Problem description ::
Every line of the listing should be transcribed exactly, with nothing left out.
▶
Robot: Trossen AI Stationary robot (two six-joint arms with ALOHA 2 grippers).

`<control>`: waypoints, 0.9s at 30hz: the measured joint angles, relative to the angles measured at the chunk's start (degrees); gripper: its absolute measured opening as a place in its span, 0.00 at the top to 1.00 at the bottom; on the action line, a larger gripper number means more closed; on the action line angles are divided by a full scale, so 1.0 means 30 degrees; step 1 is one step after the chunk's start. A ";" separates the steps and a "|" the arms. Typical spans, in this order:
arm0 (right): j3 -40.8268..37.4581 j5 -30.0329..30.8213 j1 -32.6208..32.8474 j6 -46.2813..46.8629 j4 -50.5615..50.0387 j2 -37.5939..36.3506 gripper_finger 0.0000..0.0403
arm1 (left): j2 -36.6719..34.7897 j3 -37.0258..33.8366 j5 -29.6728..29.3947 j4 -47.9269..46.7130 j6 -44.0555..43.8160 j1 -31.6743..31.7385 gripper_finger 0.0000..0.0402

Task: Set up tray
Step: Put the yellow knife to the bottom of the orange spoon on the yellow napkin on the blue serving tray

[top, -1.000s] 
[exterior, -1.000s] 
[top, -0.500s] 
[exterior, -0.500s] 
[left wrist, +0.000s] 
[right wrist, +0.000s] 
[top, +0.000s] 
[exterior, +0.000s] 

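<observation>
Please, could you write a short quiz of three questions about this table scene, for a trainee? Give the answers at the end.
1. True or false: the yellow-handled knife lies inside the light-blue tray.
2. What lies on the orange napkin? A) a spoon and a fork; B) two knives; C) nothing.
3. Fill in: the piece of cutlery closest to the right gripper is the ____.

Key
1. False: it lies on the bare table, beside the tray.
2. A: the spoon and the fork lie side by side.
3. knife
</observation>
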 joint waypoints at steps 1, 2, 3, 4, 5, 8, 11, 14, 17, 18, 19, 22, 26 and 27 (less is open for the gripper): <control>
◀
Answer below ::
Robot: Trossen AI Stationary robot (two six-joint arms with ALOHA 2 grippers).

`<control>`: waypoints, 0.9s at 30hz: the measured joint angles, relative to the angles measured at the chunk's start (degrees); gripper: its absolute measured opening as a place in its span, 0.00 at the top to 1.00 at the bottom; on the action line, a larger gripper number means more closed; on the action line angles are divided by a full scale, so 1.0 means 30 degrees; step 1 is one step after the chunk's start. A ";" separates the steps and a "|" the arms. Typical spans, in this order:
arm0 (right): j3 -40.8268..37.4581 j5 -30.0329..30.8213 j1 -32.6208..32.8474 j6 -46.2813..46.8629 j4 -50.5615..50.0387 j2 -37.5939..36.3506 gripper_finger 0.0000..0.0403
arm1 (left): j2 -36.6719..34.7897 j3 -37.0258..33.8366 j5 -29.6728..29.3947 j4 -47.9269..46.7130 j6 -44.0555..43.8160 j1 -31.6743..31.7385 gripper_finger 0.0000..0.0402

Task: Set up tray
Step: Put the yellow knife to the bottom of the orange spoon on the yellow napkin on the blue serving tray

[top, -1.000s] 
[exterior, -1.000s] 
[top, -0.500s] 
[exterior, -0.500s] 
[left wrist, +0.000s] 
[right wrist, +0.000s] 
[top, +0.000s] 
[exterior, +0.000s] 

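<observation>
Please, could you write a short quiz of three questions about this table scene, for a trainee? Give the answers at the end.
1. True or false: the yellow-handled knife lies inside the light-blue tray.
2. What lies on the orange napkin? A) a spoon and a fork; B) two knives; C) nothing.
3. Fill in: the piece of cutlery closest to the right gripper is the ____.

Key
1. False: it lies on the bare table, beside the tray.
2. A: the spoon and the fork lie side by side.
3. knife
</observation>
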 joint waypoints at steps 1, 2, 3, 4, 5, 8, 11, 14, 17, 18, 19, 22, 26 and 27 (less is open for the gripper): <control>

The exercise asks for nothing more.